J’ai refusé de passer par-dessus une rambarde de sécurité au-dessus d’environ 10 mètres de vide, plutôt que modifier la position de la nacelle. Le lendemain, le patron m’incitait à partir, il estime que je ne suis pas fait pour ce travail. Je me défendais en expliquant la situation : rien à faire depuis j’ai eu la vie dure avec les autres employés allant jusqu’à l’insulte et bousculade. Même pas un mois plus tard un ouvrier ivre me lance une clé que je lui avais demandée, mais il me l’envoie sur la figure je l’évite de justesse, je glisse, je fais une chute de toit.

Mon épaule gauche est traumatisée à vie, je ne peux plus travailler dans ce métier que j’aimais tant.
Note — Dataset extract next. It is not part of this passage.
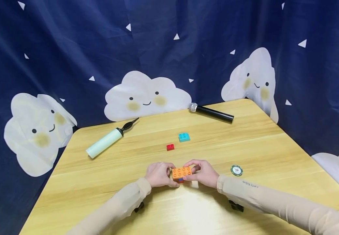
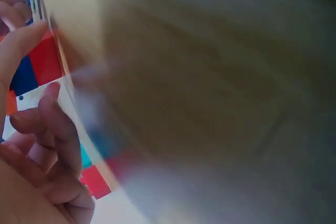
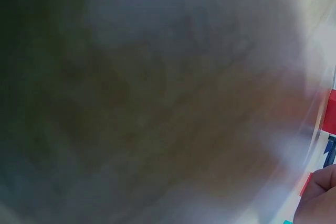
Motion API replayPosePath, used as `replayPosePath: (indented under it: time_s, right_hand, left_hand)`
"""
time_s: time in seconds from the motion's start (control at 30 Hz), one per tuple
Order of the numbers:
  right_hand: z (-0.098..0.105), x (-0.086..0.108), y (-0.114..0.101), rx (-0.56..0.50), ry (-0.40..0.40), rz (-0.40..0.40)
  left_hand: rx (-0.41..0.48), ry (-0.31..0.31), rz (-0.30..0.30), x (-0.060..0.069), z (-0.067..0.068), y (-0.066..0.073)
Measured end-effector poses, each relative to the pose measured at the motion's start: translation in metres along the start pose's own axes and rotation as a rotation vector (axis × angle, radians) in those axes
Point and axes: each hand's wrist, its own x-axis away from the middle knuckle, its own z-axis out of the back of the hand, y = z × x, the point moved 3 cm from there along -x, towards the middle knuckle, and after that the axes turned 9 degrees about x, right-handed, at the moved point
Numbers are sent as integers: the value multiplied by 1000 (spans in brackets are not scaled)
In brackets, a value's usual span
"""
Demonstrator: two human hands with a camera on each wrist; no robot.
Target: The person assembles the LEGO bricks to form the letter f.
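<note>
A stack of toy building bricks stands between both hands at the middle of the table. Its top is an orange brick [image 1: 182, 172] with two rows of studs. Below that a blue brick [image 2: 23, 77] and a red brick [image 2: 47, 62] show in the left wrist view. My left hand [image 1: 158, 175] grips the stack's left end with thumb and fingers. The right hand [image 1: 205, 174] pinches its right end. Fingers hide parts of the lower bricks. Beyond the hands lie a small red brick [image 1: 170, 147] and a turquoise brick [image 1: 184, 137].
A poker chip [image 1: 236, 170] marked 20 lies right of the right hand. At the far left is a pale green hand pump [image 1: 105, 143]; a black microphone [image 1: 213, 113] lies near the back edge. A blue curtain [image 1: 157, 49] hangs behind the wooden table [image 1: 122, 173].
</note>
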Motion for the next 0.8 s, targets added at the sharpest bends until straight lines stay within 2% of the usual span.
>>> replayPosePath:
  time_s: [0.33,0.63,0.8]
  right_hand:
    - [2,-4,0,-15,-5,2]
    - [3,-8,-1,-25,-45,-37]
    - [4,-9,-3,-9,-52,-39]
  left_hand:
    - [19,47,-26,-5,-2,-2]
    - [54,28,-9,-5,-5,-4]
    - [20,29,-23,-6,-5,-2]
Je ne suis pas reconnu handicapé, car j’ai une mobilité avec mon épaule même si ce n’est pas à 100 % et sans prendre compte que si je force dessus, mon épaule me lâche avec une douleur terrible (plus qu’à l’accoutumée) et je ne peux plus l’utiliser pendant un bon moment.

Je n’ai le droit à aucune aide pour une autre formation ou autre chose qui me permettrait de trouver du travail : la seule réponse que j’ai du pôle emploi c’est de retourner à mon ancien travail… si seulement je pouvais. Cela fait maintenant 15 ans, la seule chose qui me reste de mon métier c’est cette douleur que j’ai tous les jours et que j’aurai jusqu’à la fin de ma vie.